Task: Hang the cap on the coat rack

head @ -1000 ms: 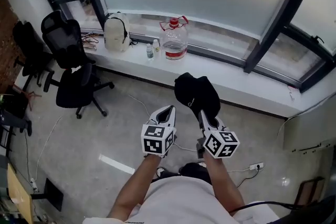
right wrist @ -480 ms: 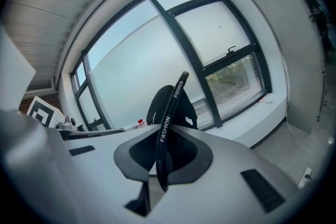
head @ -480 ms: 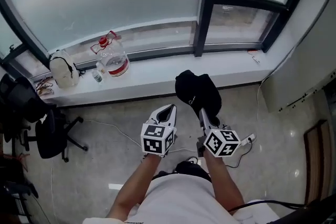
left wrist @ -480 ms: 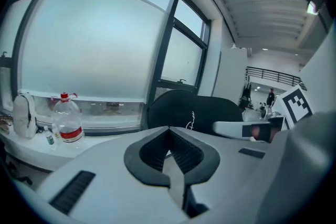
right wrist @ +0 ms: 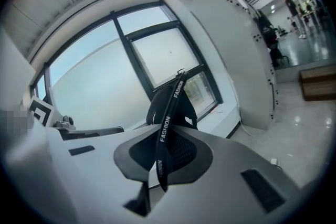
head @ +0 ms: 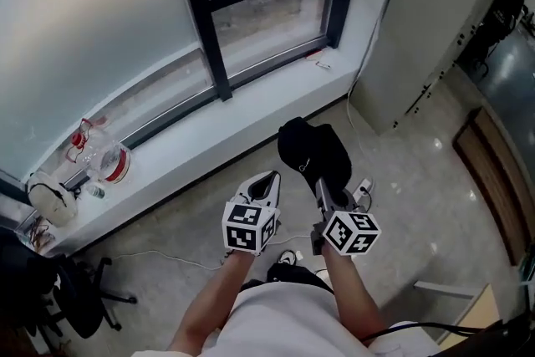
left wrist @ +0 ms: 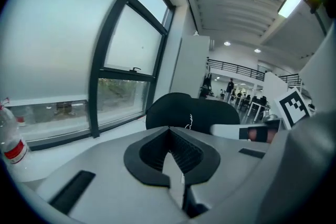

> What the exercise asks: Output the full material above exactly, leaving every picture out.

> Response:
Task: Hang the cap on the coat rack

head @ -1000 ms: 
right wrist @ -480 ms: 
head @ -480 ms: 
left wrist @ -480 ms: 
right wrist @ +0 ms: 
head @ +0 ms: 
left wrist @ +0 ms: 

The exercise has been completed in full.